• Work required: Pull out from the material below all lines with "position".

▬▬▬▬▬▬

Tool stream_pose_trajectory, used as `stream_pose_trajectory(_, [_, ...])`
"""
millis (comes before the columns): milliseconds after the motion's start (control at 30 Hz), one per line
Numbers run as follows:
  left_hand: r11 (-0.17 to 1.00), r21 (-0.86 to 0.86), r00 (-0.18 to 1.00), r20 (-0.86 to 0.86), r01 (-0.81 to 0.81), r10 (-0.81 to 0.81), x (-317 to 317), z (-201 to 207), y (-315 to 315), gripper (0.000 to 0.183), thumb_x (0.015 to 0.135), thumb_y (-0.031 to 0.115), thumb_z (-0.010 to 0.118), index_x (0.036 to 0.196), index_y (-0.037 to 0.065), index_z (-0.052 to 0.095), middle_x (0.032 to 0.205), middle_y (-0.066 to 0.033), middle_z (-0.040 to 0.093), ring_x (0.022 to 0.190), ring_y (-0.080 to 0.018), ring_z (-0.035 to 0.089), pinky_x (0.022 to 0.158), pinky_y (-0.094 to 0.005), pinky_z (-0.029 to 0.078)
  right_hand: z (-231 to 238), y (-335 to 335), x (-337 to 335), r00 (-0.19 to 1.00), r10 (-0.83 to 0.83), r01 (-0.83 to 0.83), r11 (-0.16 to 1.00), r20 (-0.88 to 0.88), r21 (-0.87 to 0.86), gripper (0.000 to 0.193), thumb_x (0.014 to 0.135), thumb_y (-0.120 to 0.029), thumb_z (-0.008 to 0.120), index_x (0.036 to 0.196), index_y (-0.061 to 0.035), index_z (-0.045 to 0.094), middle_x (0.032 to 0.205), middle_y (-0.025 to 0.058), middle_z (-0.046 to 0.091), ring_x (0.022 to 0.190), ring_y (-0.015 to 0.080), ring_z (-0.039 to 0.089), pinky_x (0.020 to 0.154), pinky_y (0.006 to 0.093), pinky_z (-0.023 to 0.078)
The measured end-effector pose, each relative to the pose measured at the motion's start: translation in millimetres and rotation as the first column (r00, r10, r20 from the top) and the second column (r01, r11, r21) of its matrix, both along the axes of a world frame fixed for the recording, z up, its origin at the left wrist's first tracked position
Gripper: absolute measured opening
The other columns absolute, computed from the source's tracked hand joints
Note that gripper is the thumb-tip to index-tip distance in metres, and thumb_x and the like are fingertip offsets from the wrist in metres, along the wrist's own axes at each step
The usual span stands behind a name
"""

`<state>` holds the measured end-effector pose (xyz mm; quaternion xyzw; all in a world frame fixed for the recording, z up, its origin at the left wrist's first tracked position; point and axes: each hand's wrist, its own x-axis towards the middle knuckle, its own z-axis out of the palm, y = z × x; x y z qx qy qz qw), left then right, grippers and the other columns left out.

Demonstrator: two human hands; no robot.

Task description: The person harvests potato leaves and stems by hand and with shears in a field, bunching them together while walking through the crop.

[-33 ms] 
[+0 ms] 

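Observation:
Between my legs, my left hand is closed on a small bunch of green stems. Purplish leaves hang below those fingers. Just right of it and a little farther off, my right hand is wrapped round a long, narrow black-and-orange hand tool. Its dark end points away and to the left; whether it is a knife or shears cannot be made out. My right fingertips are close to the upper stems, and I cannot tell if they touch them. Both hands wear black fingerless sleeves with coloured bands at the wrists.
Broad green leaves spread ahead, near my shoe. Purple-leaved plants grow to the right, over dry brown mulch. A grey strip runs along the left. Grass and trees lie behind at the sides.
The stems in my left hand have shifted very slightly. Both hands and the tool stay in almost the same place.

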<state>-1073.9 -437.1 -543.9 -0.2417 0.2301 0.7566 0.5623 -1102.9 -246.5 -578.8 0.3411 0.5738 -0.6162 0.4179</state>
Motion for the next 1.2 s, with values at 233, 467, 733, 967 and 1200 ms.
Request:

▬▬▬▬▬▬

• Answer to this problem:
The measured end-effector pose, each relative to the pose measured at the motion's start: translation in millimetres and rotation as the first column (r00, r10, r20 from the top) and the second column (r01, r11, r21) of its matrix, both along the axes of a world frame fixed for the recording, z up, its origin at the left wrist's first tracked position
`<state>` holds the measured end-effector pose (xyz mm; quaternion xyzw; all in a world frame fixed for the recording, z up, its origin at the left wrist's first tracked position; point and axes: each hand's wrist, its own x-axis towards the middle knuckle, its own z-axis out of the palm, y = z × x; x y z qx qy qz qw), left then right, grippers and the other columns left out.

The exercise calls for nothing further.